* WHAT YOU SHOULD DO
Give every line of the records exactly, please, from the first up to and including the one containing "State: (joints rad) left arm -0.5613".

[Extracted records]
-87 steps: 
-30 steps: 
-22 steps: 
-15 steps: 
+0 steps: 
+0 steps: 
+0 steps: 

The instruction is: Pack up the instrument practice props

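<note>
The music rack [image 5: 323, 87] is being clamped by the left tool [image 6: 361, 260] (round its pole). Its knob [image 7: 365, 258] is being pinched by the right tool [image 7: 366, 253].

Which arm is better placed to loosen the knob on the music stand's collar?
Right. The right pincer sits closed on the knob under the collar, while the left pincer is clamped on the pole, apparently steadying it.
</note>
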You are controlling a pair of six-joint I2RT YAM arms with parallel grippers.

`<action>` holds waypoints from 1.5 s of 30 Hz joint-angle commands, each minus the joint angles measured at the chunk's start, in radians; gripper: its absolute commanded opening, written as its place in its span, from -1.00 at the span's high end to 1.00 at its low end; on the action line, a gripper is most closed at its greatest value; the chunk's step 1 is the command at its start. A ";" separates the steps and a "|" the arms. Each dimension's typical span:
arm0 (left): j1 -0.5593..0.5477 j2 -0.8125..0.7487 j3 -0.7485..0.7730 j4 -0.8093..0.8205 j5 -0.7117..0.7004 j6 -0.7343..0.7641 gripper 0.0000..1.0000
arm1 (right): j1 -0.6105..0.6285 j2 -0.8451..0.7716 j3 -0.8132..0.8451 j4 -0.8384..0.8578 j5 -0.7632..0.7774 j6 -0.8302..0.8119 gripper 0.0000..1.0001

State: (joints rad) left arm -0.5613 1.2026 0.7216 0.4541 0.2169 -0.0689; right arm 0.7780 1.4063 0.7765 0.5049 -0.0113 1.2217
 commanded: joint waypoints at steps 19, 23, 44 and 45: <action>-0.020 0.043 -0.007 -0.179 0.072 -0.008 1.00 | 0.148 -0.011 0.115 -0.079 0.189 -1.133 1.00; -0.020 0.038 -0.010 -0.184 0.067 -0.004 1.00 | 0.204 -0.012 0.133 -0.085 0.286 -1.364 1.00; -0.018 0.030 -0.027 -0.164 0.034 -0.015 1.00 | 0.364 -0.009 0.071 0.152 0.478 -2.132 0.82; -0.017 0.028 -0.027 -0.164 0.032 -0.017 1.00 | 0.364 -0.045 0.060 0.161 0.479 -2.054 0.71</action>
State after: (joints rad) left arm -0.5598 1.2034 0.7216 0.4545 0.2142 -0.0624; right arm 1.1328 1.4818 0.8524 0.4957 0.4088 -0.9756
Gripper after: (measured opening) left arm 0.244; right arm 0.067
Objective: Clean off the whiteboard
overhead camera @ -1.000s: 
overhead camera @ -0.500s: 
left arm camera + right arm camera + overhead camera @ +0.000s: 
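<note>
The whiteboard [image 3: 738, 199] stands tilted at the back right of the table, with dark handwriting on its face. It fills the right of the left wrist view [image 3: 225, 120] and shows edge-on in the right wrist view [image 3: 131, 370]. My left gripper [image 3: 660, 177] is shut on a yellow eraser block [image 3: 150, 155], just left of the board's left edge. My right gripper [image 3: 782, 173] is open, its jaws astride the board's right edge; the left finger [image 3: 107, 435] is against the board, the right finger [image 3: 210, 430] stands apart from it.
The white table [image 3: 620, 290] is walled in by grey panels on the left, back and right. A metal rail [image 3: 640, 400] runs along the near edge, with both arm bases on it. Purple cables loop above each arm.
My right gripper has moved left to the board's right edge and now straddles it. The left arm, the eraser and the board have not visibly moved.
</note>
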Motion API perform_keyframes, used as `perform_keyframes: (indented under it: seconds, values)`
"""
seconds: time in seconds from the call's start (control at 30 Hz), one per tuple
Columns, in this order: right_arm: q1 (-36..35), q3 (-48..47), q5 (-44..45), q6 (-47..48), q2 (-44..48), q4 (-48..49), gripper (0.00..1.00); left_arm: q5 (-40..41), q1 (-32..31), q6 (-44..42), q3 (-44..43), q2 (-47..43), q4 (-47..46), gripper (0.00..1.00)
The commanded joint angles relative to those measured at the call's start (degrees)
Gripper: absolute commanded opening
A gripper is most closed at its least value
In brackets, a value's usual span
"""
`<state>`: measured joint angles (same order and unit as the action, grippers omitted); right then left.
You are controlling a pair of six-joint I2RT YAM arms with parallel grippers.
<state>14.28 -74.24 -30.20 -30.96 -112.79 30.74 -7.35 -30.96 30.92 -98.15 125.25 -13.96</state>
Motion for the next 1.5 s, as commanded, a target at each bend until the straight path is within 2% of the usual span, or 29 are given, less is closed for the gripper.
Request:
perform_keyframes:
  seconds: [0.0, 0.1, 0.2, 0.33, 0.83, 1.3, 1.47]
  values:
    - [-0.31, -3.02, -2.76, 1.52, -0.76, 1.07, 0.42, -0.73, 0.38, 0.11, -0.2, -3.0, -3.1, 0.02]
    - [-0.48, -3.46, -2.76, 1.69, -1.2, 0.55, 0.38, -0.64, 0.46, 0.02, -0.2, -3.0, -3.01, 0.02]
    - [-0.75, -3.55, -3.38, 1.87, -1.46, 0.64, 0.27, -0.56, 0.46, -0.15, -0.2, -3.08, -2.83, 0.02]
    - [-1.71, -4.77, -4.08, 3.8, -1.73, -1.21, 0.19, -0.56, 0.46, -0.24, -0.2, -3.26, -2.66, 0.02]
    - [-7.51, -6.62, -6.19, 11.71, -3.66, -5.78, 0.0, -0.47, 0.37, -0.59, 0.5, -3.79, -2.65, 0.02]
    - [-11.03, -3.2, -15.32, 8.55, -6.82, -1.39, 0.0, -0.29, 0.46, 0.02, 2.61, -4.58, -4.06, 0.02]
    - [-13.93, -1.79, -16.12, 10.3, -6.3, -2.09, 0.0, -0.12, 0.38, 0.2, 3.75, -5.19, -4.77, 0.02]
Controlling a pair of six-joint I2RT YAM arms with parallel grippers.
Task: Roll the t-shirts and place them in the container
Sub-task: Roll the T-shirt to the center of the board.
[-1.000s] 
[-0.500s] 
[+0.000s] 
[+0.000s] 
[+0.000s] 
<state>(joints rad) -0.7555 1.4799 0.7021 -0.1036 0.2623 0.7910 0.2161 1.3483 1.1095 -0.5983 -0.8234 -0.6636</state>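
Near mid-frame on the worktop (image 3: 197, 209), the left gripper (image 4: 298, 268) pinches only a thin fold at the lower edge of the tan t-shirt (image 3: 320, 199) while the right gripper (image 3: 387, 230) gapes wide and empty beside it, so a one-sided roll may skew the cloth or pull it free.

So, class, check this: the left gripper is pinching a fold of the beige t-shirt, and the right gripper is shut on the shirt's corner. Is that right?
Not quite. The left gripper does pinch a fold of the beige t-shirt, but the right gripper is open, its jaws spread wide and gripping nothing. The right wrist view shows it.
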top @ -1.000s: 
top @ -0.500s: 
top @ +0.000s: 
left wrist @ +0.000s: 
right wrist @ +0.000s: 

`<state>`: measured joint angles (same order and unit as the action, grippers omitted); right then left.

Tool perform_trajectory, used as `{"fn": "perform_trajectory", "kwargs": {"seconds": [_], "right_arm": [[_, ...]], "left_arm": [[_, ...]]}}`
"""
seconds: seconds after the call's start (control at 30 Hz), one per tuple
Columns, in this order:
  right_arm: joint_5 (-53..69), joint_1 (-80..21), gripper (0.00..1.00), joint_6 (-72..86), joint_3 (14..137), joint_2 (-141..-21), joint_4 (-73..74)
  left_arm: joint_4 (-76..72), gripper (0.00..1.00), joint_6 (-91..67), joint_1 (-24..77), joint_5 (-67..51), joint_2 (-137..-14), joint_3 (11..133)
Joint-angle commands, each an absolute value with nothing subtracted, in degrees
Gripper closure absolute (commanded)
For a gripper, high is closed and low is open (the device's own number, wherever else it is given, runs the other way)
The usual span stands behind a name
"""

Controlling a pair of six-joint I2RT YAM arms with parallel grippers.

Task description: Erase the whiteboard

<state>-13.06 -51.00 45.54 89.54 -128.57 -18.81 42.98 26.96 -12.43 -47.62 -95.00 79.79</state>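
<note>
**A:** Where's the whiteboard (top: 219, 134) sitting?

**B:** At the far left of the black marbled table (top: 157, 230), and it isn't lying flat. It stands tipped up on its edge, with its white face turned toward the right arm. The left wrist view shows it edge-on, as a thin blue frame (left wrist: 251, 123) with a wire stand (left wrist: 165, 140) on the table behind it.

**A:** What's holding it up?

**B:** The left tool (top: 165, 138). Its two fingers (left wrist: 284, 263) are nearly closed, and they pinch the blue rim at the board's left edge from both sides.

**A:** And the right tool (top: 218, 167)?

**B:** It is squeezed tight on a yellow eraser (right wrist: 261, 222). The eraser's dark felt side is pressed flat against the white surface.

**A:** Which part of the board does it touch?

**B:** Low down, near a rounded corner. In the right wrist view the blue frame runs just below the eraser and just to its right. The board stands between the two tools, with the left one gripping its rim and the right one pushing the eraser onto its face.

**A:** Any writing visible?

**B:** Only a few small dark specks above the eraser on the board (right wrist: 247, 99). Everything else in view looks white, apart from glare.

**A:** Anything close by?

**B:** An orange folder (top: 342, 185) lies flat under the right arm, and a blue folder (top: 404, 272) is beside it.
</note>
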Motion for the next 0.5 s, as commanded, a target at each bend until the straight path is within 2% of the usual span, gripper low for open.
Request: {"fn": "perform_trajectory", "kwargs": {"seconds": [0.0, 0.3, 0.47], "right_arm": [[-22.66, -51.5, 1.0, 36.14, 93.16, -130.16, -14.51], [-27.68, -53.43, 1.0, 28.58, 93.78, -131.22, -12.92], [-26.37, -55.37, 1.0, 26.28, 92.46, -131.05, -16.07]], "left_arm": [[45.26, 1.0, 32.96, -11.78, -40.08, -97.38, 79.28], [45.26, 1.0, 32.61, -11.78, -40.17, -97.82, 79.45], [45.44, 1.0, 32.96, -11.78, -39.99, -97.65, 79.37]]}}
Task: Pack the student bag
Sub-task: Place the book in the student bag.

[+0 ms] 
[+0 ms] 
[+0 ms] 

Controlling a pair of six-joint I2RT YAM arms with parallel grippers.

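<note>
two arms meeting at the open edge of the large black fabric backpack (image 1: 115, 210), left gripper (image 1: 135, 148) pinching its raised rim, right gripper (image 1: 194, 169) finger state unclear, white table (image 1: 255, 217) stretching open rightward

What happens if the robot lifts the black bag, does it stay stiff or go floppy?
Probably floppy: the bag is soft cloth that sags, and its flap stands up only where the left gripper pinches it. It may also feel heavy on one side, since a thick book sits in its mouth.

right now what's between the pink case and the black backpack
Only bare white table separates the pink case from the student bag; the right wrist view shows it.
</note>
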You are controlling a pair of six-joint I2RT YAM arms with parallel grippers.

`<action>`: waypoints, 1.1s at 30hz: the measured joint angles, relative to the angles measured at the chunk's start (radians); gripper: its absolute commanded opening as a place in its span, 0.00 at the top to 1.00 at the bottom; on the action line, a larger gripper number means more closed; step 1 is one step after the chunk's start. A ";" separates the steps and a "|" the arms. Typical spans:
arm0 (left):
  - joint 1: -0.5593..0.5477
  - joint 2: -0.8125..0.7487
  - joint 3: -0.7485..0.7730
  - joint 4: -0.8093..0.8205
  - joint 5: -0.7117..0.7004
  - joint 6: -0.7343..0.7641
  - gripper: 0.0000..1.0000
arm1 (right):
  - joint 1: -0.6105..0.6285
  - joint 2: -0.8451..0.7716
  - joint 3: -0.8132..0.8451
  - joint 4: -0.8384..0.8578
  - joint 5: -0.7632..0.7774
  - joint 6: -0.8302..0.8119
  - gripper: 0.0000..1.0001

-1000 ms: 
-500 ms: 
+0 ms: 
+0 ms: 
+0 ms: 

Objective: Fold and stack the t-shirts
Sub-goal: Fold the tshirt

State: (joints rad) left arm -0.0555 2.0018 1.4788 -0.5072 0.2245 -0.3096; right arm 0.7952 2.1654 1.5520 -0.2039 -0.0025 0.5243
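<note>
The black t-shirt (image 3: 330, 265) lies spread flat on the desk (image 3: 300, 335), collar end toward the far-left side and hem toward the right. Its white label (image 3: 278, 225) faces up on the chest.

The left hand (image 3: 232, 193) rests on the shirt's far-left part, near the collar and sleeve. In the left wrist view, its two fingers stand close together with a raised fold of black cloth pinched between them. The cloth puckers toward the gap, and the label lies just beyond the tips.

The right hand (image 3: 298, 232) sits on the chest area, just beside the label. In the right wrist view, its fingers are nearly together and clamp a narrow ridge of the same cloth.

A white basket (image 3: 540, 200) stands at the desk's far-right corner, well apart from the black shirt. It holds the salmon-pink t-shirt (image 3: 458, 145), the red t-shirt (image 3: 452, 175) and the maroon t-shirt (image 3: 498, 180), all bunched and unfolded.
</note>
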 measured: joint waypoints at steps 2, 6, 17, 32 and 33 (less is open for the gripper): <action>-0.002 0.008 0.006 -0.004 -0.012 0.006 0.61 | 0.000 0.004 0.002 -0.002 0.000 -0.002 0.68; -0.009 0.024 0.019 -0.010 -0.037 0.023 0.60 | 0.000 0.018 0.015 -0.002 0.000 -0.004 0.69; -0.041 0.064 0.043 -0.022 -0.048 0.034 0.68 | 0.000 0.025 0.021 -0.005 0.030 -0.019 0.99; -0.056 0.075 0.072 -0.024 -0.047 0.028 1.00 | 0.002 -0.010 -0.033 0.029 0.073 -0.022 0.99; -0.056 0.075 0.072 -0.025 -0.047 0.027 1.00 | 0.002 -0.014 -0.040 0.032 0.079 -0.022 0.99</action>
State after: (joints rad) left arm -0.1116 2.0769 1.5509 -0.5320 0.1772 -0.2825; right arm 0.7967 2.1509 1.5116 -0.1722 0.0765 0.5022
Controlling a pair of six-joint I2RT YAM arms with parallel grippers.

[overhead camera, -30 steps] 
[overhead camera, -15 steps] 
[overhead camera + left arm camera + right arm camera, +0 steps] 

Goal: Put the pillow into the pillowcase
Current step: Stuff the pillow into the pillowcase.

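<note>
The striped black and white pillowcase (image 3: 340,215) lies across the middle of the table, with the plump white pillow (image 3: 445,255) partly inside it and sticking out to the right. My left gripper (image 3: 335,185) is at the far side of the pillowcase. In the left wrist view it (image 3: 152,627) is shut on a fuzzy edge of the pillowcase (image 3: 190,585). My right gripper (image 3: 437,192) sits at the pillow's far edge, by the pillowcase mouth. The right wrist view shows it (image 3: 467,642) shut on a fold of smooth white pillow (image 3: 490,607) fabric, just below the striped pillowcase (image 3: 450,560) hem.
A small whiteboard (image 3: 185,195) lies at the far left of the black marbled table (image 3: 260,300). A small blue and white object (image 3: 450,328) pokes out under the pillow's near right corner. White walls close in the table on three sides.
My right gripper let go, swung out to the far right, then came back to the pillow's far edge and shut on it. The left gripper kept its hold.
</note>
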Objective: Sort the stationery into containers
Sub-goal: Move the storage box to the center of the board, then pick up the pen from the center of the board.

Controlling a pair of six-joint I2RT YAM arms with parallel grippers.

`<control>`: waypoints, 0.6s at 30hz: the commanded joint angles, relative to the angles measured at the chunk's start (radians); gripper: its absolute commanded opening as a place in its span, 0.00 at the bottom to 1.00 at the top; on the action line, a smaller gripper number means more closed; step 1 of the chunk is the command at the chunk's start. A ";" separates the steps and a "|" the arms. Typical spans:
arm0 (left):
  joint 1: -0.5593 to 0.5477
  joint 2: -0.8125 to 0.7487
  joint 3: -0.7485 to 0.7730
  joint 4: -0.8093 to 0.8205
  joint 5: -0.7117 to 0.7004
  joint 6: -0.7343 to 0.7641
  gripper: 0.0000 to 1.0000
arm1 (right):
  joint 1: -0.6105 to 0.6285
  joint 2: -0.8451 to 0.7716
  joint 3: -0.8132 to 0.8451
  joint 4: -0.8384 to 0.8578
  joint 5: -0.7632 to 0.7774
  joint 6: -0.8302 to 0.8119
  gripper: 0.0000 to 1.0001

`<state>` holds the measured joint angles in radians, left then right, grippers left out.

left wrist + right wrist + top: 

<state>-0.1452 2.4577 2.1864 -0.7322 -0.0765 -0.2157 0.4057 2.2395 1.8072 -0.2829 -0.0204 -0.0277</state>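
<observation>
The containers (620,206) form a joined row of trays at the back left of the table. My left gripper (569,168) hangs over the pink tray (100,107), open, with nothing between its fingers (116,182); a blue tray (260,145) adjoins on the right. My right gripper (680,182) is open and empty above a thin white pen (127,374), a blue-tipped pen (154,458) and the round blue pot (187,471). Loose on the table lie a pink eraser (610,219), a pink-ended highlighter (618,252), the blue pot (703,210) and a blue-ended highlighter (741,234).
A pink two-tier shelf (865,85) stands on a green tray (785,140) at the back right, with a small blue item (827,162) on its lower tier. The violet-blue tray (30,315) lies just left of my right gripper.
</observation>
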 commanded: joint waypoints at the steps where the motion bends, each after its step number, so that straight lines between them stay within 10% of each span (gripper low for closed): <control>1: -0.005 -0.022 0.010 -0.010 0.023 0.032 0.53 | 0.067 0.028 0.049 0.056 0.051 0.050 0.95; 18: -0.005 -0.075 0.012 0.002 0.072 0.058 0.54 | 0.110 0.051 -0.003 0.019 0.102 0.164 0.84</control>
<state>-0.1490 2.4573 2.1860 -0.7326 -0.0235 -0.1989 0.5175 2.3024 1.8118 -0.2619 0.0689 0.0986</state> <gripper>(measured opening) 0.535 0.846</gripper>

* EXERCISE ANSWER
-87 steps: 
-30 steps: 
-22 steps: 
-15 steps: 
+0 steps: 
+0 steps: 
+0 steps: 

The instruction is: Pack up the instrument practice props

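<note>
The music rack [image 5: 323, 87] is being clamped by the left tool [image 6: 361, 260] (round its pole). Its knob [image 7: 365, 258] is being pinched by the right tool [image 7: 366, 253].

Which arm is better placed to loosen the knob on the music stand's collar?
Right. The right pincer sits closed on the knob under the collar, while the left pincer is clamped on the pole, apparently steadying it.
</note>
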You are controlling a pair of six-joint I2RT YAM arms with parallel grippers.

`<action>` holds waypoints from 1.5 s of 30 Hz joint-angle commands, each minus the joint angles measured at the chunk's start, in radians; gripper: its absolute commanded opening, written as its place in its span, from -1.00 at the span's high end to 1.00 at its low end; on the action line, a gripper is most closed at its greatest value; the chunk's step 1 is the command at its start. A ";" separates the steps and a "|" the arms. Each dimension's typical span:
arm0 (left): j1 -0.5593..0.5477 j2 -0.8125..0.7487 j3 -0.7485..0.7730 j4 -0.8093..0.8205 j5 -0.7117..0.7004 j6 -0.7343..0.7641 gripper 0.0000..1.0000
arm1 (right): j1 -0.6105..0.6285 j2 -0.8451..0.7716 j3 -0.8132..0.8451 j4 -0.8384..0.8578 j5 -0.7632..0.7774 j6 -0.8302..0.8119 gripper 0.0000..1.0001

State: (joints rad) left arm -0.5613 1.2026 0.7216 0.4541 0.2169 -0.0689; right arm 0.7780 1.4063 0.7765 0.5049 -0.0113 1.2217

The output given is complete.